The last few weeks have highlighted a major problem in how politics is done in Britain, and in how some politicians – nearly all but not exclusively men – don't seem to live in the same age as the rest of us, or think the same manners and ethics cover them.
Equally, the misplaced anger that some feel towards equality and feminism, wanting to blame them for every sin under the sun and equate them with terrorists or militants, is symptomatic of something far wider. Our society has experienced huge shifts in economic and social power, with the worlds of work and employment changing dramatically, as older notions of male labour have disappeared and millions of women have entered the workforce. Such shifts have produced a reactionary backlash from right-wingers and an anger that is elemental and irrational, but which also finds voice in embittered and disillusioned liberals.

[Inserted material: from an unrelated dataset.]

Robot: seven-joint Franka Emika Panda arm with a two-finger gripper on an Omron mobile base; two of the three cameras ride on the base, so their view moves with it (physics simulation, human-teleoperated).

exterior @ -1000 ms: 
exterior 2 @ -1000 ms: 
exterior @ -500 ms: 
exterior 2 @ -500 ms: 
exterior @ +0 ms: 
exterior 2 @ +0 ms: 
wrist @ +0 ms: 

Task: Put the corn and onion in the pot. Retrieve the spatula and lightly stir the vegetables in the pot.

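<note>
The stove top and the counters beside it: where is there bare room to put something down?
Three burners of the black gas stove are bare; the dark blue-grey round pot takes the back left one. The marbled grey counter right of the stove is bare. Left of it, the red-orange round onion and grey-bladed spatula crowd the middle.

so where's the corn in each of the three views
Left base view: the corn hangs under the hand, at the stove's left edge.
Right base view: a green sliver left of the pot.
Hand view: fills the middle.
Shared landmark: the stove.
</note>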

Politics and public life face many seismic challenges, but we have to demand the right to treat each other with dignity and respect. That means taking allegations of sexual misbehaviour seriously. It means recognising that this isn't just an issue for women to speak up about, but men as well, calling out the old tropes of sexism and sexual misbehaviour, and that the cause of equality is a concern for all of us, not just one part or one half of humanity. If we cannot deal with these issues, what chance have we of getting Brexit right or dealing with the real Bermuda triangle of tax havens used and abused by the super rich?